ABOUT THIS TASK: Repeat the listing below line by line, exactly, leaving its pictures behind.

AVAILABLE DATA:
--

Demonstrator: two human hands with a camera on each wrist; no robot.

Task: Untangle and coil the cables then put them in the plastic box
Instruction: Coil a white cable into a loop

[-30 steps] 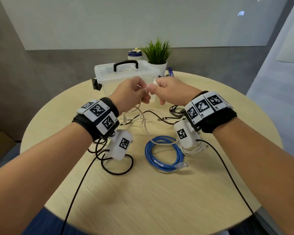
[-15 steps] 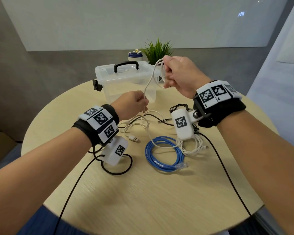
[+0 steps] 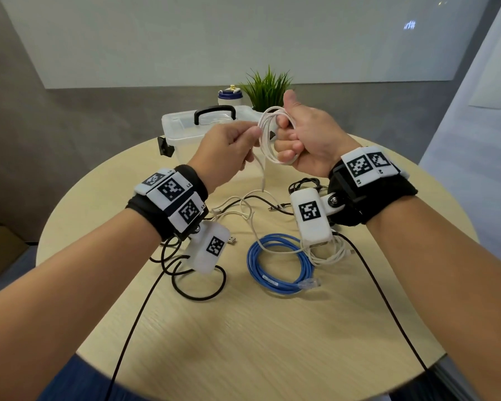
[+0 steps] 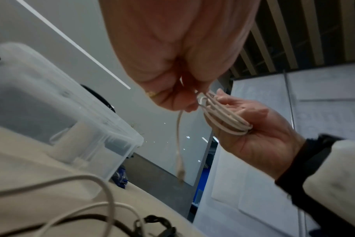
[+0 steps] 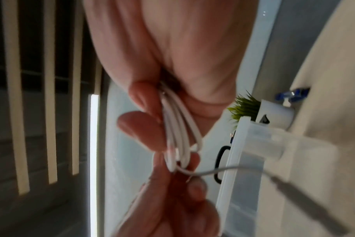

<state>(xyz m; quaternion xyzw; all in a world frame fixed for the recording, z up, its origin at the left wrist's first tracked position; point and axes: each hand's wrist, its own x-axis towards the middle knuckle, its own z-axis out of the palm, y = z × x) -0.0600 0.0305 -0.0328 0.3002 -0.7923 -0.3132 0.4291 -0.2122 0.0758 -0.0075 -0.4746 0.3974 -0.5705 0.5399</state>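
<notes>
Up above the round wooden table, the right hand has its fingers curled through several loops of a white USB cable, thumb raised, gripping the coil. Just to its left, the left hand pinches the same cable's loose strand between thumb and fingertips, and the plug end dangles below. Beyond both hands sits the clear plastic box with its black handle. Beneath the right wrist lies a coiled blue ethernet cable.
</notes>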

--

RESPONSE:
Demonstrator: two human hands with a camera on each wrist; no robot.

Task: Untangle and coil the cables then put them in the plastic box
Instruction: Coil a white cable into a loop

[-30 steps] 
[-15 steps] 
[+0 steps] 
[+0 steps] 
[+0 steps] 

<state>(xyz m; quaternion xyzw; all in a world frame fixed for the recording, z up, its origin at the left wrist's first tracked position; point and axes: each hand's wrist, its own x-axis towards the middle knuckle, its own z-axis out of the palm, y = z × x) -0.0600 0.0305 -0.0328 0.3002 -0.7923 -0.3132 0.4291 -0.2122 0.0758 -0.0075 -0.4746 0.3974 -0.5705 0.5399</state>
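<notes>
Up above the round wooden table, the right hand has its fingers curled through several loops of a white USB cable, thumb raised, gripping the coil. Just to its left, the left hand pinches the same cable's loose strand between thumb and fingertips, and the plug end dangles below. Beyond both hands sits the clear plastic box with its black handle. Beneath the right wrist lies a coiled blue ethernet cable.
</notes>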

No more output is needed here.